Nothing may be dropped. Retype the whole listing exactly.
[Start of section]
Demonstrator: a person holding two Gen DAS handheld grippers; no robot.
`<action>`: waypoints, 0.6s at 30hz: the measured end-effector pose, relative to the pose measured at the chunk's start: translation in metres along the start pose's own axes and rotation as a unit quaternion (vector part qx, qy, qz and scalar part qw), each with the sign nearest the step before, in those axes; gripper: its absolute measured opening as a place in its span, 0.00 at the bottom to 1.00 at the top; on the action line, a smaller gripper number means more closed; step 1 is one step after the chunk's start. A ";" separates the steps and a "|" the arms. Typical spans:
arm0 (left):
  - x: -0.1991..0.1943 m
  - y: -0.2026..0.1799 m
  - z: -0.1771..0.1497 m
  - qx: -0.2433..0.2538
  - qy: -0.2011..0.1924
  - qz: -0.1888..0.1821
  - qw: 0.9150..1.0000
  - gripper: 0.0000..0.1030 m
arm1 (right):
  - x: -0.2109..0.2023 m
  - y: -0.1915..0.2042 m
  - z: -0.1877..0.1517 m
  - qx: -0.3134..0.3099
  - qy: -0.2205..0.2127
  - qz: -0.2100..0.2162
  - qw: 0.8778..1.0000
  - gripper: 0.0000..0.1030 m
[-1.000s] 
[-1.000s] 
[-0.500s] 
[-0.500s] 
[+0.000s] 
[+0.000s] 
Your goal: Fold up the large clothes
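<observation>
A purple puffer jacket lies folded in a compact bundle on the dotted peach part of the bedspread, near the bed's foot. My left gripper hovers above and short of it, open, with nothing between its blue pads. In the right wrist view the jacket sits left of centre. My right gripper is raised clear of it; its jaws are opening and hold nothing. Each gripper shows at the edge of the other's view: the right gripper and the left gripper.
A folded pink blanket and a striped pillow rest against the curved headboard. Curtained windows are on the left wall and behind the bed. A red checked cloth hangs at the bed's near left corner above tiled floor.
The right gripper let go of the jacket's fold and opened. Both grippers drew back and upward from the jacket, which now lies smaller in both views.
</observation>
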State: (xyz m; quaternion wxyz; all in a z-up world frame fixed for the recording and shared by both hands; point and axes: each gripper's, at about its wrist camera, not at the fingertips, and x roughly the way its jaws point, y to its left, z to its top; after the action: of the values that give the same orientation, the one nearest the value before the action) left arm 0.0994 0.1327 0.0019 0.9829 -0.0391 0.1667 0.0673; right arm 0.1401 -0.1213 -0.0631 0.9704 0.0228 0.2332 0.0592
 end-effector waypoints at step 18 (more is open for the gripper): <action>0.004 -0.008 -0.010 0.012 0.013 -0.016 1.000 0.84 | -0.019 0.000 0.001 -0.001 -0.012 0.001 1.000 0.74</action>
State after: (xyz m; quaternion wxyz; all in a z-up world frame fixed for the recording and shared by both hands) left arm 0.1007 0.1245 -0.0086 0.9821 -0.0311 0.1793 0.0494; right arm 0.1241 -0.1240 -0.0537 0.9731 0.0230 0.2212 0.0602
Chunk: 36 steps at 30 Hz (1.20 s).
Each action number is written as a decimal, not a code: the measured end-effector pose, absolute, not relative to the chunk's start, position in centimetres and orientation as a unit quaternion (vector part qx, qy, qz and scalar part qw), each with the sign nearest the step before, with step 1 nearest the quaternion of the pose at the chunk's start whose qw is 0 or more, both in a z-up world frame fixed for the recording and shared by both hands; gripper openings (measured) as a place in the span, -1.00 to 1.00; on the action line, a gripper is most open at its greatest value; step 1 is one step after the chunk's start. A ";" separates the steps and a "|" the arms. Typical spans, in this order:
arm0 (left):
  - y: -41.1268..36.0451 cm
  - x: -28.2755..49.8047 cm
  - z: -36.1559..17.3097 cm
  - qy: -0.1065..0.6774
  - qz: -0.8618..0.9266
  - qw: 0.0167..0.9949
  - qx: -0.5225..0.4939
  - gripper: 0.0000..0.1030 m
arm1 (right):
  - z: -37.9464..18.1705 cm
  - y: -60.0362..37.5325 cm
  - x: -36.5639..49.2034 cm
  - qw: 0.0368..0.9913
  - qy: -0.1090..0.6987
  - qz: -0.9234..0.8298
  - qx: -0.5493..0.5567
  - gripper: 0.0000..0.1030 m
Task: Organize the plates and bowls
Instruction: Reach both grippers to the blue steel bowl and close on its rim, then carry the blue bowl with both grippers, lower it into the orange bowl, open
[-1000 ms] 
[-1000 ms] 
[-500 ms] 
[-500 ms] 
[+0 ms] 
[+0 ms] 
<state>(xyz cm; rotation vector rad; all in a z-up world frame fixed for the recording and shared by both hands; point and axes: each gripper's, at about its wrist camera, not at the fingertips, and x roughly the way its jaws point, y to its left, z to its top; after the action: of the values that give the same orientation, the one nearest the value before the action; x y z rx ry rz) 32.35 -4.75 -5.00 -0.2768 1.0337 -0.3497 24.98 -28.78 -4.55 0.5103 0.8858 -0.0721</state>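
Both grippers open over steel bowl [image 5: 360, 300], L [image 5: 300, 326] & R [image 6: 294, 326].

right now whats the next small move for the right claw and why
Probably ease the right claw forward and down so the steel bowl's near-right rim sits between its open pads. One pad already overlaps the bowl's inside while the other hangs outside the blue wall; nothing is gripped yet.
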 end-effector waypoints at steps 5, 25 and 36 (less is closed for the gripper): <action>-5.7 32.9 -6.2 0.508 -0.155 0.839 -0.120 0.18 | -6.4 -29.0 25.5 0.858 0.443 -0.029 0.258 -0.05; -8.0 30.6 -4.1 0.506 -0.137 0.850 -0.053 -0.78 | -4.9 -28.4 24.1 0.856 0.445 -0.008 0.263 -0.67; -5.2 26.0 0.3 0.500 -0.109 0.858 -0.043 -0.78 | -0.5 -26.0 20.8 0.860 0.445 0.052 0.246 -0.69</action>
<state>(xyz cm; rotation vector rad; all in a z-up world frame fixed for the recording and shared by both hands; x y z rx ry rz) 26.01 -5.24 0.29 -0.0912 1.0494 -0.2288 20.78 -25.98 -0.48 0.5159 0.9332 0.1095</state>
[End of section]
**Worked solution**
Demonstrator: a person holding two Gen DAS handheld grippers; no robot.
`<action>`: waypoints, 0.6s at 30hz: the measured end-effector pose, relative to the pose measured at the chunk's start: translation in metres along the start pose's own axes and rotation as a unit quaternion (vector part qx, qy, qz and scalar part qw), each with the sign nearest the step before, in those axes; gripper: its absolute measured opening as a place in its span, 0.00 at the bottom to 1.00 at the top; on the action line, a smaller gripper number means more closed; step 1 is one step after the chunk's start. A ";" separates the steps and a "|" the arms. Typical spans:
arm0 (left):
  - x: -0.1991..0.1943 m
  - y: -0.2026..0.1799 m
  - z: -0.1771..0.1497 m
  - qx: -0.2433..0.2538
  - qy: -0.2011..0.1924
  - qz: -0.1888..0.1821
  - qw: 0.9150..1.0000
  - gripper: 0.0000..0.1030 m
arm1 (right):
  - x: -0.2109..0.2023 m
  - y: -0.1915..0.2042 m
  - z: -0.1877..0.1517 m
  - qx: -0.3134..0.3099
  - qy: -0.2205..0.2127
  - qz: -0.2100..0.2162
  - qw: 0.8778..1.0000
  - gripper: 0.0000..0.1030 m
[-1.000s] 
[-1.000s] 
[-0.500s] 
[-0.500s] 
[+0.000s] 
[+0.000s] 
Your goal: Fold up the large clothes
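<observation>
A purple puffer jacket lies folded in a compact bundle on the dotted peach part of the bedspread, near the bed's foot. My left gripper hovers above and short of it, open, with nothing between its blue pads. In the right wrist view the jacket sits left of centre. My right gripper is raised clear of it; its jaws are opening and hold nothing. Each gripper shows at the edge of the other's view: the right gripper and the left gripper.
A folded pink blanket and a striped pillow rest against the curved headboard. Curtained windows are on the left wall and behind the bed. A red checked cloth hangs at the bed's near left corner above tiled floor.
The right gripper let go of the jacket's fold and opened. Both grippers drew back and upward from the jacket, which now lies smaller in both views.
</observation>
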State: (xyz m; quaternion wxyz; all in a z-up world frame fixed for the recording and shared by both hands; point and axes: each gripper's, at about its wrist camera, not at the fingertips, and x roughly the way its jaws point, y to its left, z to its top; after the action: of the values that give the same orientation, the one nearest the value before the action) left arm 0.0994 0.1327 0.0019 0.9829 -0.0391 0.1667 0.0673; right arm 0.1401 -0.1213 -0.0631 0.9704 0.0228 0.2332 0.0592
 end-effector waypoints at step 18 (more is open for the gripper): <action>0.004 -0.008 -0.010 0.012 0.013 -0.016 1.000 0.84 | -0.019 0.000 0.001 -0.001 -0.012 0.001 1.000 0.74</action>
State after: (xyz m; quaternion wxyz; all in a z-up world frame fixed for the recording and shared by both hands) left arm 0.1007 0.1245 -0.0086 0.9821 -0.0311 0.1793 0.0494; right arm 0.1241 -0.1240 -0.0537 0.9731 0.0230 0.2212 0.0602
Chunk: 36 steps at 30 Hz (1.20 s).
Each action number is written as a decimal, not a code: the measured end-effector pose, absolute, not relative to the chunk's start, position in centimetres and orientation as a unit quaternion (vector part qx, qy, qz and scalar part qw), each with the sign nearest the step before, with step 1 nearest the quaternion of the pose at the chunk's start whose qw is 0 or more, both in a z-up world frame fixed for the recording and shared by both hands; gripper openings (measured) as a place in the span, -1.00 to 1.00; on the action line, a gripper is most open at its greatest value; step 1 is one step after the chunk's start. A ";" separates the steps and a "|" the arms. Typical spans, in this order:
arm0 (left):
  - y: -41.1268..36.0451 cm
  - x: -28.2755..49.8047 cm
  - z: -36.1559..17.3097 cm
  - qy: -0.1065..0.6774
  - qz: -0.8618..0.9266
  - qw: 0.0167..0.9949
  - qx: -0.5225..0.4939
  - gripper: 0.0000..0.1030 m
arm1 (right):
  - z: -37.9464..18.1705 cm
  - y: -60.0362..37.5325 cm
  - x: -36.5639..49.2034 cm
  - qw: 0.0368..0.9913
  - qy: -0.1090..0.6987
  - qz: -0.9234..0.8298
  - qx: -0.5493..0.5567
  - gripper: 0.0000..0.1030 m
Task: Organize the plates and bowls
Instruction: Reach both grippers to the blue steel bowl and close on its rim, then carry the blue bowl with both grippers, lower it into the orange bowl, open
[-1000 ms] 
[-1000 ms] 
[-500 ms] 
[-500 ms] 
[+0 ms] 
[+0 ms] 
<state>(xyz cm; rotation vector rad; all in a z-up world frame fixed for the recording and shared by both hands; point and axes: each gripper's, at about its wrist camera, not at the fingertips, and x roughly the way its jaws point, y to its left, z to its top; after the action: of the values that give the same orientation, the one nearest the value before the action; x y z rx ry rz) 32.35 -4.75 -5.00 -0.2768 1.0337 -0.3497 24.98 -28.78 -4.55 0.5103 0.8858 -0.0721</state>
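Both grippers open over steel bowl [image 5: 360, 300], L [image 5: 300, 326] & R [image 6: 294, 326].

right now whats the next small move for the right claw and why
Probably ease the right claw forward and down so the steel bowl's near-right rim sits between its open pads. One pad already overlaps the bowl's inside while the other hangs outside the blue wall; nothing is gripped yet.
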 end-effector waypoints at steps 5, 25 and 36 (less is closed for the gripper): <action>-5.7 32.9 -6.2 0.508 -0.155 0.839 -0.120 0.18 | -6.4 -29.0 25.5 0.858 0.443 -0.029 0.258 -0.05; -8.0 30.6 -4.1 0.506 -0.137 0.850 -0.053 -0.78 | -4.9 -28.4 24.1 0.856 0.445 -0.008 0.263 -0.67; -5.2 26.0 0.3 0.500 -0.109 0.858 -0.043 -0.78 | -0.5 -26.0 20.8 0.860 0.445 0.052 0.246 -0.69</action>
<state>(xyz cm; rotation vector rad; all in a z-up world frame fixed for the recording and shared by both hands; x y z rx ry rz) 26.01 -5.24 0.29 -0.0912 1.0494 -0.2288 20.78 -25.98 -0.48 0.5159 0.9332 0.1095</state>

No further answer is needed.